*** Opening of Given records ***

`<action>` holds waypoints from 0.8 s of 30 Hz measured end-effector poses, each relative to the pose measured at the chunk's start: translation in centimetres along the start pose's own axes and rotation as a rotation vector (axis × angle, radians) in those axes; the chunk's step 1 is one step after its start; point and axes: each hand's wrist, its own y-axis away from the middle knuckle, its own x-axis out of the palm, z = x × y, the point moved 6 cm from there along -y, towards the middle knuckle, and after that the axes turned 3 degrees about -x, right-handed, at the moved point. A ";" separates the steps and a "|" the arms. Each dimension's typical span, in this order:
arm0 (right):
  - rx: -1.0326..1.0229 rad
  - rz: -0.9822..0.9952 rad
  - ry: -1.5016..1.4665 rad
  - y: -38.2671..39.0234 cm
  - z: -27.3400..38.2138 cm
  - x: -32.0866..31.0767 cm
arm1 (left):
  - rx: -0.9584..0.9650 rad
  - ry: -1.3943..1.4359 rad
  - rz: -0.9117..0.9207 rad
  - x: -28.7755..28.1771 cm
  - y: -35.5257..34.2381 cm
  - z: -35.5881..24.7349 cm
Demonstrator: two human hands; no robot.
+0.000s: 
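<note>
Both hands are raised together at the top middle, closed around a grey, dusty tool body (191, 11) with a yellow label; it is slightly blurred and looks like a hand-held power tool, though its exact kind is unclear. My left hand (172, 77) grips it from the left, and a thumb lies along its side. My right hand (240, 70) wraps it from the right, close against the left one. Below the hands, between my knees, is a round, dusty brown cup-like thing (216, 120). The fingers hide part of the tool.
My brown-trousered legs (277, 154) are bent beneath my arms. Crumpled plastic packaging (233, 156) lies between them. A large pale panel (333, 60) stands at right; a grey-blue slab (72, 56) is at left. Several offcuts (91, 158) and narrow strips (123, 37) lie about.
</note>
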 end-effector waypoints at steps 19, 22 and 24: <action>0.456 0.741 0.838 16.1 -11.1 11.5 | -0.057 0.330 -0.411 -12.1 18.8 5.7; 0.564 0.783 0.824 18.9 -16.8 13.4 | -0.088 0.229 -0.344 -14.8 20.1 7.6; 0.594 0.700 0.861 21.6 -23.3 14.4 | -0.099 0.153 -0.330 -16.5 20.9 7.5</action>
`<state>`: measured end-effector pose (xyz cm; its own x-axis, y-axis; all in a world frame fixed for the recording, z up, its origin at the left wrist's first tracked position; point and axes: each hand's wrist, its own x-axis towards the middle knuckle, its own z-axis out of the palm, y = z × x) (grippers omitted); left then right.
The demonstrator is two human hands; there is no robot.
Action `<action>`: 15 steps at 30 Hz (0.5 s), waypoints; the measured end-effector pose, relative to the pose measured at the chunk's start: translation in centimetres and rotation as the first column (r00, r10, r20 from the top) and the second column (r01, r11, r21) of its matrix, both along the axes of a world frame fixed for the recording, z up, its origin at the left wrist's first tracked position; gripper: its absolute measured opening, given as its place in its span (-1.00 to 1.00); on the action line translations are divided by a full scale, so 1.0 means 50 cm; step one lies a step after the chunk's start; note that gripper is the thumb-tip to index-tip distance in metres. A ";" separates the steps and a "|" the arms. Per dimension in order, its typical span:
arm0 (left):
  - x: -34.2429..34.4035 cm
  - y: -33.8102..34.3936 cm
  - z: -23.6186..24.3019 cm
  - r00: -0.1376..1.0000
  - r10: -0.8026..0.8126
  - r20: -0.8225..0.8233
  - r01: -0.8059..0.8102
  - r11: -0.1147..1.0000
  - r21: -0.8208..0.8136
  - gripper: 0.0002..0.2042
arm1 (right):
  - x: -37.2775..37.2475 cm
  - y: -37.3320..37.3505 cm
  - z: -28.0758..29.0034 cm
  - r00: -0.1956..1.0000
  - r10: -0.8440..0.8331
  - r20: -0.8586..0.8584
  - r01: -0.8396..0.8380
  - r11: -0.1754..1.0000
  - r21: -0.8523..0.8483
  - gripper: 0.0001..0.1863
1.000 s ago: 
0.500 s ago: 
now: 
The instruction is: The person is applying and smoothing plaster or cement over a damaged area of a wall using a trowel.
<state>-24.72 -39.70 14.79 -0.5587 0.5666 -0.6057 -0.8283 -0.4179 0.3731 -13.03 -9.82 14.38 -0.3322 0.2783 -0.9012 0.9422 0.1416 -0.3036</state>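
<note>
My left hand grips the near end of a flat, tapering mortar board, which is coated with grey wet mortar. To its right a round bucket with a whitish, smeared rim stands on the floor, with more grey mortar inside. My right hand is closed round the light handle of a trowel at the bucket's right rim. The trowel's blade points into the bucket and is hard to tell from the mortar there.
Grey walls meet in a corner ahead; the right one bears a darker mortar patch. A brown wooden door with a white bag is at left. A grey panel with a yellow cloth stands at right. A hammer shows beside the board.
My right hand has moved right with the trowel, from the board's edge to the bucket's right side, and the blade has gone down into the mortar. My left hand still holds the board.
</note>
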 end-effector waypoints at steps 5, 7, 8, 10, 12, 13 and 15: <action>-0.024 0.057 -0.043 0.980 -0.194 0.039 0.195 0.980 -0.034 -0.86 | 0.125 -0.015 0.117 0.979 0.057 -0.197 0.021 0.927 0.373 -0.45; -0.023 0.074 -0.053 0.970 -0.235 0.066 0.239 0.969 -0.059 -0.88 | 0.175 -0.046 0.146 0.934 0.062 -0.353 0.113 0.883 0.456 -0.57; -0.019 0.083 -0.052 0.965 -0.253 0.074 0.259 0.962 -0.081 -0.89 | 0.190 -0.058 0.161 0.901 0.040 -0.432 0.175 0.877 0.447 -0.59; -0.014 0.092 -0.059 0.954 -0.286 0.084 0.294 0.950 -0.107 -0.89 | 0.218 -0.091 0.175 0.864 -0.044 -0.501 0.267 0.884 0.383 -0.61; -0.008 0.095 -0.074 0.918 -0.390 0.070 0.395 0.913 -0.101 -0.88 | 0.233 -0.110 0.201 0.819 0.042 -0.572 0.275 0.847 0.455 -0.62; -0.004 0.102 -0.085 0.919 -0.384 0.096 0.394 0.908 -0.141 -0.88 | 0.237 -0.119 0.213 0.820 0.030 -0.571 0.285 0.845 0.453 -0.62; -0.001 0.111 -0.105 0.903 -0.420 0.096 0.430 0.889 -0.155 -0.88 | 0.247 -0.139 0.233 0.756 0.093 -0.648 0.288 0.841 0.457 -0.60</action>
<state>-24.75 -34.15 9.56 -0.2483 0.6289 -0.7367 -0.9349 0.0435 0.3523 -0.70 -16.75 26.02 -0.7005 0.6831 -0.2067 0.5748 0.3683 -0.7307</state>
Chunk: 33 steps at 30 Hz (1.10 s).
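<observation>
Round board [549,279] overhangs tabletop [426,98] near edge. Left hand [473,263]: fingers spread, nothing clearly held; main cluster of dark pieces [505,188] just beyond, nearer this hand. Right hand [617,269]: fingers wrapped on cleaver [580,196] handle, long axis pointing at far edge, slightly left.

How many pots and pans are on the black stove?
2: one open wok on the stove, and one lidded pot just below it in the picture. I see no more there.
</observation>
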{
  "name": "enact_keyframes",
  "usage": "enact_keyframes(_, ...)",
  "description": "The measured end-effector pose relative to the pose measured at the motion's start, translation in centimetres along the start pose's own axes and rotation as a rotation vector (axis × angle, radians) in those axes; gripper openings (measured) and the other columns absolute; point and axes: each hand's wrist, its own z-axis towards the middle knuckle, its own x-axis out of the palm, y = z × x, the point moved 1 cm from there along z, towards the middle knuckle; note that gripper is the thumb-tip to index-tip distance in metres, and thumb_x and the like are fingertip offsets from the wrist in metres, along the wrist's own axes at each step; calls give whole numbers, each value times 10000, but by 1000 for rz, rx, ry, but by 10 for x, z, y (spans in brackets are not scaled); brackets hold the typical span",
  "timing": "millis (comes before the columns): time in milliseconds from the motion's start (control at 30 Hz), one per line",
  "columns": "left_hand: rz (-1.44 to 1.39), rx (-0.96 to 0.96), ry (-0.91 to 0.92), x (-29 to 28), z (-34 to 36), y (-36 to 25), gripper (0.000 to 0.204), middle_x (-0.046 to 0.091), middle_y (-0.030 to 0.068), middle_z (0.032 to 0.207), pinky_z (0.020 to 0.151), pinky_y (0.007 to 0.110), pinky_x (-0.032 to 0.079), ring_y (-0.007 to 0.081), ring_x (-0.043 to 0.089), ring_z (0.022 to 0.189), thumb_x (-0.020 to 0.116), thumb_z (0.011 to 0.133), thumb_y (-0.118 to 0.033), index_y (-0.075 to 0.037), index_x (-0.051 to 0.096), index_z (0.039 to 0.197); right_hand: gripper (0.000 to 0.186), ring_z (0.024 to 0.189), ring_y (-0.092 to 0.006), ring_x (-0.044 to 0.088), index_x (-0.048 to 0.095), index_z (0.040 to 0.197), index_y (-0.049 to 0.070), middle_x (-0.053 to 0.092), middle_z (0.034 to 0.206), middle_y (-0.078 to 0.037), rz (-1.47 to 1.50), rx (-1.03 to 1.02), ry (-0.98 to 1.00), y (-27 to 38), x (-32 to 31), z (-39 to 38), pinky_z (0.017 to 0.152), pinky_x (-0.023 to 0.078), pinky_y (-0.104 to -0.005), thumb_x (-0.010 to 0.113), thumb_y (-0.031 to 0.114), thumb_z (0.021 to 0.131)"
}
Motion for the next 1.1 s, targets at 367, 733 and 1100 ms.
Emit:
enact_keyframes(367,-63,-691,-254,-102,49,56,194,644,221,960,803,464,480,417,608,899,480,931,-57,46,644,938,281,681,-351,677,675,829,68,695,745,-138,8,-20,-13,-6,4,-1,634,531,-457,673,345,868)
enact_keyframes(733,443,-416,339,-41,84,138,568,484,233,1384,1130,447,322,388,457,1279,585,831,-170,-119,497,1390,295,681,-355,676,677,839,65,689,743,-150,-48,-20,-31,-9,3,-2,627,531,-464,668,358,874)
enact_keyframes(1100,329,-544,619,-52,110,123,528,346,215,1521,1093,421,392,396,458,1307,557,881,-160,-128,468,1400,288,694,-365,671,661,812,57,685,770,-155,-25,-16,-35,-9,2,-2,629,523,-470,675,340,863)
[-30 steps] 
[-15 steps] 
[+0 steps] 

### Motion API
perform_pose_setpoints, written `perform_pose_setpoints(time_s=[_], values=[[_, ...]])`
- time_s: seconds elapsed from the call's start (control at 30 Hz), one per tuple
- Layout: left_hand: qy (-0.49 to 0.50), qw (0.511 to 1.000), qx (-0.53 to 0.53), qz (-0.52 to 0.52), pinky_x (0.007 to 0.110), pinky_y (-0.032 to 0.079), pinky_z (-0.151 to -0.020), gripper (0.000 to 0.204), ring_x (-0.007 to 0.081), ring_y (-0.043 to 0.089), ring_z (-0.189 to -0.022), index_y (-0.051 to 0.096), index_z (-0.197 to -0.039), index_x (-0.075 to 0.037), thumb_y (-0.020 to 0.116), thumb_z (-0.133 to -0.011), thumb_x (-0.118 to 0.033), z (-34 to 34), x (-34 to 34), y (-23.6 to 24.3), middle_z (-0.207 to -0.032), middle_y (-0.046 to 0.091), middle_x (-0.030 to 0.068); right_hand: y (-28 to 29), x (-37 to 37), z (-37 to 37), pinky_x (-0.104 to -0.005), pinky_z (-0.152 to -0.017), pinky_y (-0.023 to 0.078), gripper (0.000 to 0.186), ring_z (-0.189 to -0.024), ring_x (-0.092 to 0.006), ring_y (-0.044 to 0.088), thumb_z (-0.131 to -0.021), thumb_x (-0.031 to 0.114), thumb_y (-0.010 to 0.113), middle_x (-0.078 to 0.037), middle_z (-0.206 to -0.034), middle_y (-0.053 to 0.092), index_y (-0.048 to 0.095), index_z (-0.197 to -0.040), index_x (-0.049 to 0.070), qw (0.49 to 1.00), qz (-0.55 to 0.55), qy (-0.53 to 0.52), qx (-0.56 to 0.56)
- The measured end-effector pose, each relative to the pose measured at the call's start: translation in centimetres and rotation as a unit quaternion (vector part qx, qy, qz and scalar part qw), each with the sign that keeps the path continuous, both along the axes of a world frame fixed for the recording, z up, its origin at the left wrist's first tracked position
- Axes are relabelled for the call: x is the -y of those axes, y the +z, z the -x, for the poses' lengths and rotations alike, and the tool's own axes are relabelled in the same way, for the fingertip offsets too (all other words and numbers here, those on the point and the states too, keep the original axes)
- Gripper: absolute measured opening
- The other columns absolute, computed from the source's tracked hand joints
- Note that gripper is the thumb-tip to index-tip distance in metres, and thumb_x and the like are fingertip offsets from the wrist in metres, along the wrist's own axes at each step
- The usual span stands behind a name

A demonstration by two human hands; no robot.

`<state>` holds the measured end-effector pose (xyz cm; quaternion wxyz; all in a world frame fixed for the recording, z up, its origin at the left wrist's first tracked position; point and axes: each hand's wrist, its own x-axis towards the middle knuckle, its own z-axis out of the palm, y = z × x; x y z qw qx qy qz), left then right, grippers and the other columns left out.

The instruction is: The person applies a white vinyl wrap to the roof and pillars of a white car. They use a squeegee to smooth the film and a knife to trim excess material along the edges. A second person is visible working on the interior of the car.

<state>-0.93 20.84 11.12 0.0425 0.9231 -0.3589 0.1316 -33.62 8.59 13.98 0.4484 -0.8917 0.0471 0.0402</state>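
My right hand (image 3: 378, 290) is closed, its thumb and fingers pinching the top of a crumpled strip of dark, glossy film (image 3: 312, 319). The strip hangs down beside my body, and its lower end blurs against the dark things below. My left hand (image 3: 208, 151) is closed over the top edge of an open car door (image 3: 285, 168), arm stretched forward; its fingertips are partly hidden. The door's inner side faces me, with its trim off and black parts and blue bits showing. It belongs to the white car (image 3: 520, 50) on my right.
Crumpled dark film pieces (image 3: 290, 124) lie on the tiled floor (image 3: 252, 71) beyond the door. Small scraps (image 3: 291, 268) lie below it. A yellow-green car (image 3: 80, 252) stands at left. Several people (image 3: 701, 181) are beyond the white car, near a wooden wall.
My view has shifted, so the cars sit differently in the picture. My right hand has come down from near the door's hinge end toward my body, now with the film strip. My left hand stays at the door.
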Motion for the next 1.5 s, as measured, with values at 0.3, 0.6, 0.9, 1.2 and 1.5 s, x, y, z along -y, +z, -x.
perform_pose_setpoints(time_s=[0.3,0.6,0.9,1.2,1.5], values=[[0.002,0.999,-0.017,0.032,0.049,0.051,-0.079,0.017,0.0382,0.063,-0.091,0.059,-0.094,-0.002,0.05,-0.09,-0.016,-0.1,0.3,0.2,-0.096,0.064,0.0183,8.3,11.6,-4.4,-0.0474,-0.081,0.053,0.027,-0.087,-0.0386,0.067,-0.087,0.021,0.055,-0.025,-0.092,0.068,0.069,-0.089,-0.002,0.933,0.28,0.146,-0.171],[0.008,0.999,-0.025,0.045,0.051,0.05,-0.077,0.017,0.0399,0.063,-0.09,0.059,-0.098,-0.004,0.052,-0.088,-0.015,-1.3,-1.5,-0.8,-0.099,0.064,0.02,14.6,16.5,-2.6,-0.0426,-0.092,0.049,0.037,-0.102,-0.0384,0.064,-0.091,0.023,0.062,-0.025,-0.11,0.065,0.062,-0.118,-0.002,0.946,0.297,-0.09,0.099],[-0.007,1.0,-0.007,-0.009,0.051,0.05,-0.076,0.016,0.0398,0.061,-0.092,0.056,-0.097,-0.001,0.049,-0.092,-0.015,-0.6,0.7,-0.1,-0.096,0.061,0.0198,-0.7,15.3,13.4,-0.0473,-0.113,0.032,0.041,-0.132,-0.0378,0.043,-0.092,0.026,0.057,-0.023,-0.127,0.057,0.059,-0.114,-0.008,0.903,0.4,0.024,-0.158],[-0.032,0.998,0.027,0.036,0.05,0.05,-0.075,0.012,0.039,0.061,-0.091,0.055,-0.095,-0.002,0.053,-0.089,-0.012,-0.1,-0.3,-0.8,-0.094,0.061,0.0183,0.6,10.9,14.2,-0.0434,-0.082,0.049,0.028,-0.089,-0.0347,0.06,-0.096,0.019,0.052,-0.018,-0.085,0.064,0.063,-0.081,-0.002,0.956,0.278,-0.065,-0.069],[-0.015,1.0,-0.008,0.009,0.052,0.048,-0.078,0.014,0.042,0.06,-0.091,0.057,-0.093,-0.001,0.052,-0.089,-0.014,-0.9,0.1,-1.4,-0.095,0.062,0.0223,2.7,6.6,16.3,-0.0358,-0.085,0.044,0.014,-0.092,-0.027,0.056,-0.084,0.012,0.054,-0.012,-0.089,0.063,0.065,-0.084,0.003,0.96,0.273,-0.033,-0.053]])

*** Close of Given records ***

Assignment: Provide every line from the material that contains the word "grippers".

Response:
`<state>`: measured end-effector pose (xyz cm; its own x-axis, y-axis; all in a world frame fixed for the recording, z up, its origin at the left wrist's first tracked position; point and axes: each hand's wrist, its own x-axis towards the middle knuckle, its own z-axis out of the palm, y = z × x) (grippers omitted); left then right.
`<state>` holds the measured end-effector pose (xyz cm; quaternion wxyz; all in a world frame fixed for the recording, z up, its origin at the left wrist's first tracked position; point and axes: each hand's wrist, its own x-axis towards the middle knuckle, its own z-axis out of the palm, y = z × x; x y z qw qx qy qz), left then right, grippers and the other columns left out.

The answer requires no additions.